I have very little background with special/general relativity and since I've been studying these topics by myself, I don't have any help. But I don't know even how to start addressing (a) and (b). Any help is welcome!
 A: Hints:

*

*In the rest frame, the four-momentum is $(m,0,0,0)$. Writing this as a column matrix and multiplying by $\Lambda^{-1}(\theta)=\Lambda(-\theta)$ gives $(E,0,0,p)$ in the boosted frame. This is independent of the Dirac equation.

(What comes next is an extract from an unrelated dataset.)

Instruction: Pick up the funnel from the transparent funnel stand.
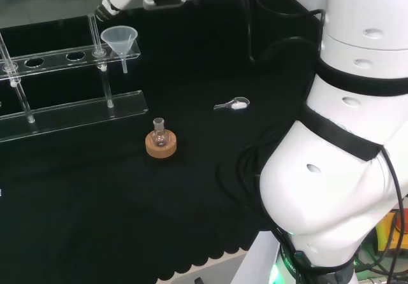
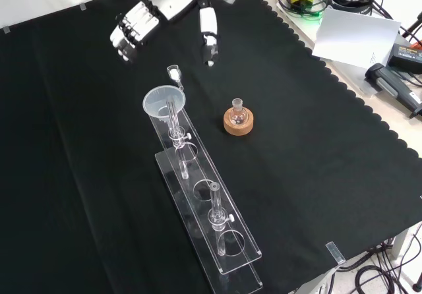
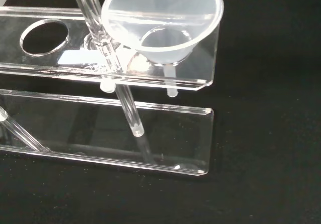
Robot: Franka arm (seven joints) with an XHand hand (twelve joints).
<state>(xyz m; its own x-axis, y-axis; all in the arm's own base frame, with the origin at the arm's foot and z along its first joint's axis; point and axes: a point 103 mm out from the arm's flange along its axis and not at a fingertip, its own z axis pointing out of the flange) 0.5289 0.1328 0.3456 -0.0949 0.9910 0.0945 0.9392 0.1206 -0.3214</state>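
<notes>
A clear plastic funnel (image 1: pixel 119 41) (image 2: pixel 165 103) (image 3: pixel 163 23) sits in the end hole of the transparent funnel stand (image 1: pixel 57 60) (image 2: pixel 221 244) (image 3: pixel 100 133), its stem hanging through the top shelf. In the front view the hand (image 2: pixel 165 4) hovers beyond that end of the stand, apart from the funnel, with its fingers (image 2: pixel 128 33) relaxed and the thumb (image 2: pixel 208 33) straight; it holds nothing. In the head view part of the hand (image 1: pixel 115 5) shows just behind the funnel. The wrist view looks at the funnel from close by.
A small round flask on a cork ring (image 1: pixel 160 141) (image 2: pixel 238 119) stands beside the stand. A small scoop with white powder (image 1: pixel 234 105) (image 2: pixel 174 73) lies between the funnel and the hand. Dark cables (image 1: pixel 255 23) hang at the back.
</notes>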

*For any coordinate transformation $x\to \bar x$, we have $d\bar x^a\bar \partial_a=d x^a\partial_a$. Use this to deduce that tf $\bar x^a=\Lambda^a_b x^b$ for any linear transformation $\Lambda$, then $\bar\partial_a=(\Lambda^{-1})_a^c\partial_c$, where $\Lambda^a_b(\Lambda^{-1})_a^c=\delta_b^c$. This is independent of the Dirac equation.


*Define
$$
 K\equiv \exp\left(\gamma^0\gamma^3\theta/2\right)
 =\cosh(\theta/2)+\gamma^0\gamma^3\sinh(\theta/2),
\tag{1}
$$
and notice that
$$
 K^{-1}\gamma^a\partial_a K = \gamma^a(\Lambda^{-1})_a^b\partial_b,
\tag{2}
$$
with $\Lambda$ defined as in the question. To derive (2), use
\begin{align}
 K^{-1}\left(\gamma^0\partial_0 + \gamma^3\partial_3\right)K
 &=
 \left(\gamma^0\partial_0 + \gamma^3\partial_3\right)K^2
\\
 K^{-1}\left(\gamma^1\partial_1 + \gamma^2\partial_2\right)K
 &=
 \gamma^1\partial_1 + \gamma^2\partial_2
\tag{3}
\end{align}
with
$$
 K^2 = \exp\left(\gamma^0\gamma^3\theta\right)
 =\cosh(\theta)+\gamma^0\gamma^3\sinh(\theta).
\tag{4}
$$


*Use 2 and 3 to see that if we are given one solution of the Dirac equation, then we can construct another solution by multiplying by the matrix $K$ and using $\Lambda$ to transform the spacetime variables as usual.
Don't split it into $\psi_{L/R}$ first, because that will only complicate things. Working with the original Dirac equation is easier. You can split it into $\psi_{L/R}$ after you're done with everything else, because $\gamma^5$ commutes with $K$.